WHAT TO WORK ON: Copy the first line of the material below and every later line through the line containing "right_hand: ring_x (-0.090", without any other output.

(DATASET CONTENT)

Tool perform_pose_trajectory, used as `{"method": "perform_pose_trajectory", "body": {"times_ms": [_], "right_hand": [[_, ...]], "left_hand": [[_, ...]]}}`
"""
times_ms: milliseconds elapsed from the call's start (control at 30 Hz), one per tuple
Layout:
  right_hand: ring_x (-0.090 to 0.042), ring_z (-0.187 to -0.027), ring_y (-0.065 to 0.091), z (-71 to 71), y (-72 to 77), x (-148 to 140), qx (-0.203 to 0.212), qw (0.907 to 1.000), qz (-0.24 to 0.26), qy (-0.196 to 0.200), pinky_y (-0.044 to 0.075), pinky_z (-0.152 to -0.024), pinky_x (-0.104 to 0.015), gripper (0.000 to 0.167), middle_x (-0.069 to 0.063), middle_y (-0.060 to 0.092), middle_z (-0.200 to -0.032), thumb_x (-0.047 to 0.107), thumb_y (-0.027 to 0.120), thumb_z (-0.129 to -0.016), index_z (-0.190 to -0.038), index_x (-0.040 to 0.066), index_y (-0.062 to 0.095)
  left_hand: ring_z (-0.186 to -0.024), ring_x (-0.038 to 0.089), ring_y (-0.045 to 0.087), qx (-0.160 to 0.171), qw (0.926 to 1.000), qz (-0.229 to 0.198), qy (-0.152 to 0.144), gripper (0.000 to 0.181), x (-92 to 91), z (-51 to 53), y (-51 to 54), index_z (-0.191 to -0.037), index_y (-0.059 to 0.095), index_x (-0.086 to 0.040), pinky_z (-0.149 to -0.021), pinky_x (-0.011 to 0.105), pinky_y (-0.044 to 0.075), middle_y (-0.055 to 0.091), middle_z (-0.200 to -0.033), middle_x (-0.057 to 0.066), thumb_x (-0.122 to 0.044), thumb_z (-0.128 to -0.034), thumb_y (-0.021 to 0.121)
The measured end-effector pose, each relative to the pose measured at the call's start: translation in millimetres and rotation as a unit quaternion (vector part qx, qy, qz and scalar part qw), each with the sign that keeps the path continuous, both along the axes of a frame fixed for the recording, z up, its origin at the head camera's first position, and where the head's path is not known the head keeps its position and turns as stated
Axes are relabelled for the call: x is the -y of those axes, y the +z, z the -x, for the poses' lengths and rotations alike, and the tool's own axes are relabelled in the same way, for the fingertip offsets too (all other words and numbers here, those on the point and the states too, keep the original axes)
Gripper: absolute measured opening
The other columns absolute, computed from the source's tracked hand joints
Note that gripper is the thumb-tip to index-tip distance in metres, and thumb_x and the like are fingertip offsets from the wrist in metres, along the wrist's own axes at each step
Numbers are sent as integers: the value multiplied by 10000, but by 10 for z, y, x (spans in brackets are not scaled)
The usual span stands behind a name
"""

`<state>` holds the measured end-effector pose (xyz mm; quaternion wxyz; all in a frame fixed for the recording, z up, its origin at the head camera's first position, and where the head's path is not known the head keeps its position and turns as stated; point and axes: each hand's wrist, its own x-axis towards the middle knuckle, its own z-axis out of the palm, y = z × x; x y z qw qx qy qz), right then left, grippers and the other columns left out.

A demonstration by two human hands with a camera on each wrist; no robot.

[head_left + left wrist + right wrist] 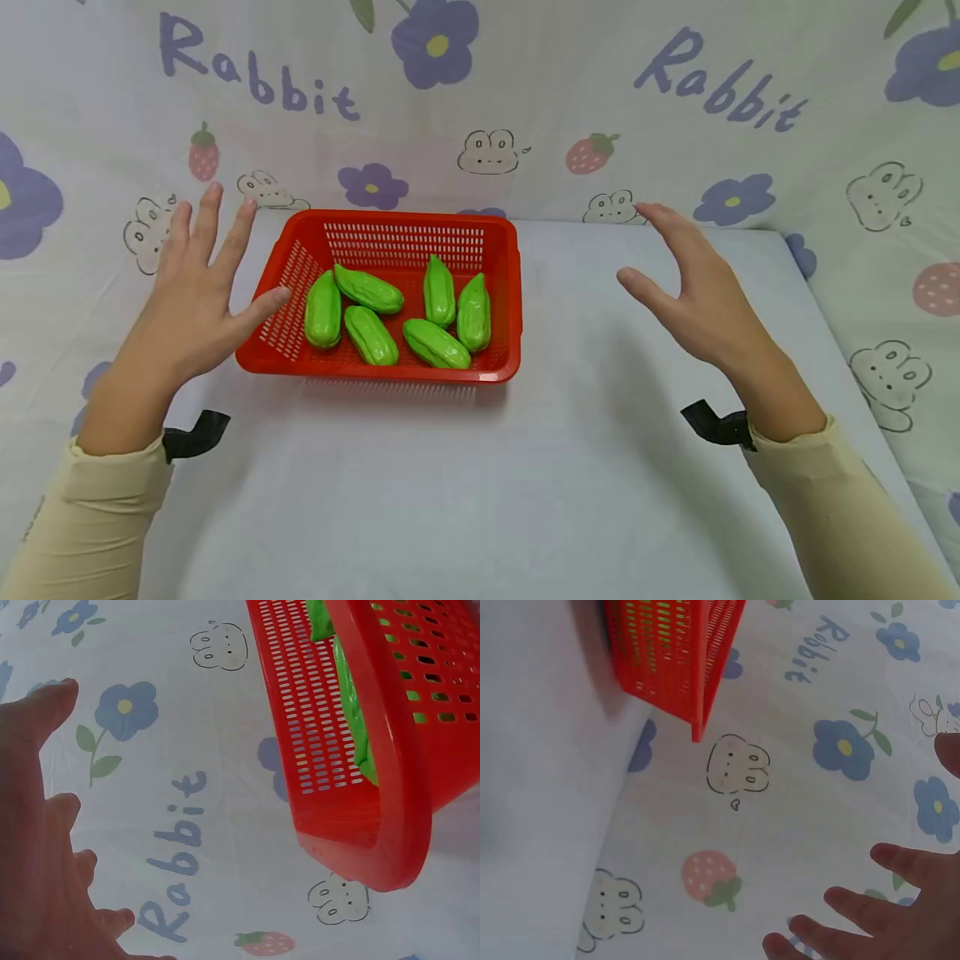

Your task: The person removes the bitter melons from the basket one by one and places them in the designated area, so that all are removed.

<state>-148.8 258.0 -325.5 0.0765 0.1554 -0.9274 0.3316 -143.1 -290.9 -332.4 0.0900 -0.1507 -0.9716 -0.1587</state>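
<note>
Spreads left hand (193, 296), released, near basket (382, 374) of green vegetables (371, 290); holds right hand (703, 296), released, well right of it.

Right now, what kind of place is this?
Probably a little indoor table set-up, though the wider room is out of view. A white tabletop holds a red basket of green vegetable-shaped things, with a rabbit-and-flower printed cloth behind.
</note>
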Motion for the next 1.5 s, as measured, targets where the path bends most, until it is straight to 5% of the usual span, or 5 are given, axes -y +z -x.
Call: {"method": "perform_pose_trajectory", "body": {"times_ms": [333, 667, 1033, 1500], "right_hand": [[-305, -1597, 312, 149, -14, 277, 305, 9986, -4, 437, 345, -1207, -666, 779, 23, 277, -1770, 485, 651, -1055, -1730, 314, 302], [-349, -1545, 385, 259, -34, 471, 429, 9976, -71, 530, 392, -1174, -673, 785, -3, 306, -1760, 518, 632, -1046, -1725, 282, 318], [-362, -1516, 420, 340, -102, 601, 642, 9959, -30, 629, 422, -1167, -643, 799, -5, 309, -1757, 528, 641, -1039, -1725, 284, 313], [-299, -1537, 397, 426, -136, 803, 803, 9930, -48, 870, 433, -1175, -598, 817, -1, 338, -1741, 550, 649, -1028, -1719, 256, 329]], "left_hand": [[-1639, 443, -118, 502, 9979, -373, -195, 971, 84, 114, -188, -1762, 27, -290, -1082, 903, 176, -137, -1812, 2, -533, -1038, 626], [-1650, 425, -53, 671, 9949, -686, -309, 964, 90, 200, -304, -1764, 66, -302, -1121, 873, 182, -111, -1813, -64, -505, -1030, 658], [-1652, 422, 12, 1218, 9893, -731, -335, 990, 89, 318, -490, -1765, 49, -280, -1065, 894, 263, -124, -1813, -30, -470, -1028, 683], [-1647, 445, 25, 1674, 9828, -648, -434, 987, 179, 367, -685, -1765, 97, -235, -1150, 828, 242, -99, -1818, 57, -472, -1019, 699]]}}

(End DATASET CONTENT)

ANSWER TO THIS PROBLEM:
Tool perform_pose_trajectory, used as `{"method": "perform_pose_trajectory", "body": {"times_ms": [_], "right_hand": [[_, ...]], "left_hand": [[_, ...]]}}`
"""
times_ms: milliseconds elapsed from the call's start (control at 30 Hz), one per tuple
Layout:
  right_hand: ring_x (-0.090 to 0.042), ring_z (-0.187 to -0.027), ring_y (-0.065 to 0.091), z (-71 to 71), y (-72 to 77), x (-148 to 140), qx (-0.203 to 0.212), qw (0.907 to 1.000), qz (-0.24 to 0.26), qy (-0.196 to 0.200), pinky_y (-0.044 to 0.075), pinky_z (-0.152 to -0.024), pinky_x (-0.104 to 0.015), gripper (0.000 to 0.167), middle_x (-0.069 to 0.063), middle_y (-0.060 to 0.092), middle_z (-0.200 to -0.032), thumb_x (-0.047 to 0.107), thumb_y (-0.027 to 0.120), thumb_z (-0.129 to -0.016), index_z (-0.190 to -0.038), index_x (-0.040 to 0.066), index_y (-0.062 to 0.095)

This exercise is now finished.